Notas al margen
David Fernández
El PSOE ha desconectado de la mayoría
El ministro Óscar López dormirá a pierna suelta tras achacar la última derrota socialista al difunto Javier Lambán. Creíamos haberlo oído todo cuando Óscar Puente atribuyó el deterioro de la red ferroviaria a la gestión del PP y ¡al cambio climático!, pero López le ha superado desde la bajeza más pelotillera. Tras su debacle en Extremadura y Aragón, al PSOE ya no le queda otra que cruzar los dedos y esperar a que el PP y Vox lo echen todo a perder con errores no forzados -como en 2023- antes de las generales. Pero esta vez será difícil porque se pondrán de acuerdo hasta en el teatrillo. Vox cada vez atrae a más descontentos de la izquierda porque no es lo mismo que Alternativa para Alemania y la gente le ha perdido el miedo. El PP parece haberse sacudido sus complejos y el PSOE algún día tendrá que aceptar que no puede despreciar a sus votantes. Al fin y al cabo es el mejor agente electoral de Vox. Sánchez da por descontado otro fracaso en Castilla y León y será entonces cuando Andalucía se convierta en el termómetro para medir la fortaleza de la marca PSOE. Hasta las generales, el Gobierno podría hacer algo tangible entretanto y cambiar lo que está en su mano en beneficio de la mayoría social.

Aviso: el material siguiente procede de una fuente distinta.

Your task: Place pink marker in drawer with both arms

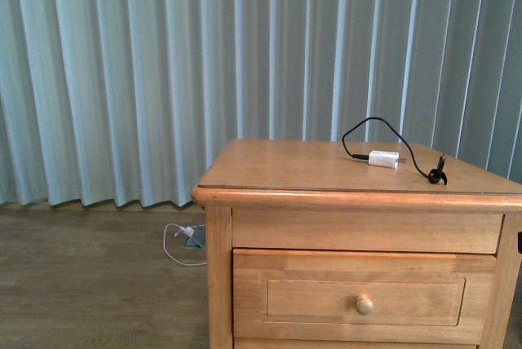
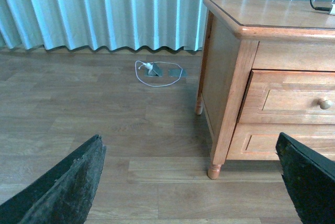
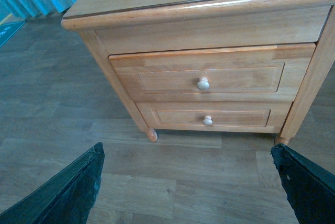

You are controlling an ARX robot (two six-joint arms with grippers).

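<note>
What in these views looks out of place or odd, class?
Nothing is damaged or spilled. The pink marker shows in no view. A white charger plug with a looping black cable lies on the nightstand top, and a white cord lies loose on the floor. Both drawers are shut.

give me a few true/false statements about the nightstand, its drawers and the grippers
1. The top drawer is shut. True.
2. A pink marker lies on the nightstand top. False: only a white charger plug with a black cable shows there.
3. The left gripper is open and holds nothing. True.
4. The right gripper grips the upper knob. False: it is open, apart from it.
5. The nightstand has two drawers with knobs. True.
</note>
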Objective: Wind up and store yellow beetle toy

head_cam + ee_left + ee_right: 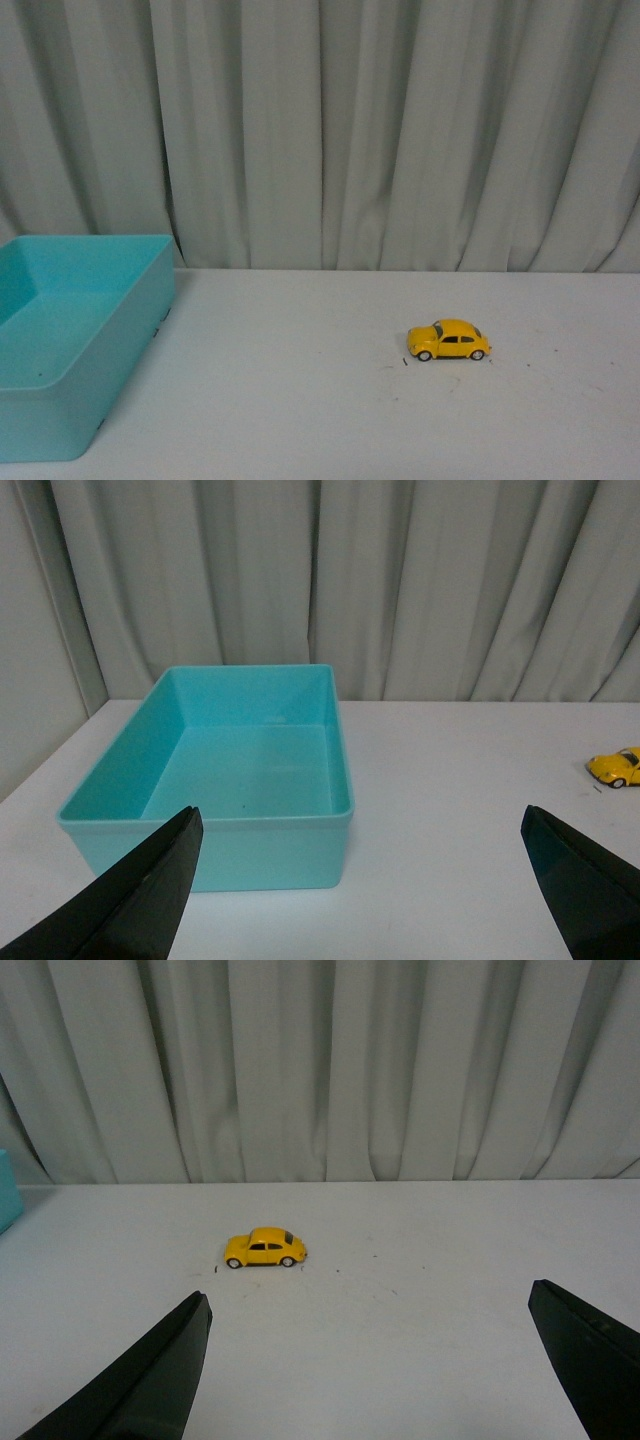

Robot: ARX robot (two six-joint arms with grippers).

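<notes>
Left tool: both dark fingers show at the lower corners of the left wrist view, spread wide, with nothing between them. Right tool: same condition, fingers set wide apart and holding nothing, poised above bare counter. Neither arm shows in the front view. The counter is plain white with a few small dark specks. A teal bin sits at the near left corner of the counter, rectangular and open-topped, with nothing visible inside; the left wrist view looks straight into it, and only a sliver of its wall reaches the right wrist view. The yellow beetle toy stands further out, right of the counter's middle and well apart from the bin, upright on all four wheels and side-on to the front camera. It is free of both tools. The right wrist view has it ahead of the spread fingers with clear counter between; the left wrist view catches it only at the frame edge, partly cut off. One dark speck lies just beside its left end. A pale grey pleated curtain hangs along the far edge of the counter and fills the background.
</notes>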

Si la economía va como un cohete, ¿por qué necesitamos un escudo social? Si presumimos de una recaudación récord, gracias al IVA que pagamos todos por ejemplo, ¿por qué no se destinan más fondos para abaratar los alquileres y bonificar la compra de una vivienda a los más jóvenes y las rentas modestas? ¿Por qué el PSOE se niega a prorrogar los alquileres? ¿Porque se le ocurrió a sus socios y ha quedado en evidencia? También podría rebajar el IRPF para mitigar la colosal subida de la cesta de la compra. Y ya puestos, mejorar la red eléctrica y la de transportes en general. Dan tanto miedo los trenes como muchas carreteras. El ciudadano de a pie sólo piensa en llenar la nevera y encender la calefacción sin echarse a temblar. ¿Cómo es posible que el PIB siga imparable, que seamos los que más empleo creamos y los que más fondos europeos gestionamos y que la desigualdad no pare de crecer? La desconexión del personal es tan profunda porque algo no cuadra, incluso para quienes tienen un piso pero no saben si sus hijos podrán presumir de lo mismo. La vocación del PSOE siempre fue llegar a las capas más amplias. Hasta que ha perdido la calle, el olfato y la iniciativa, sometido por sus socios minoritarios, en un país que despertó de repente con la sensación de que está todo por hacer tras la tragedia ferroviaria y el temporal.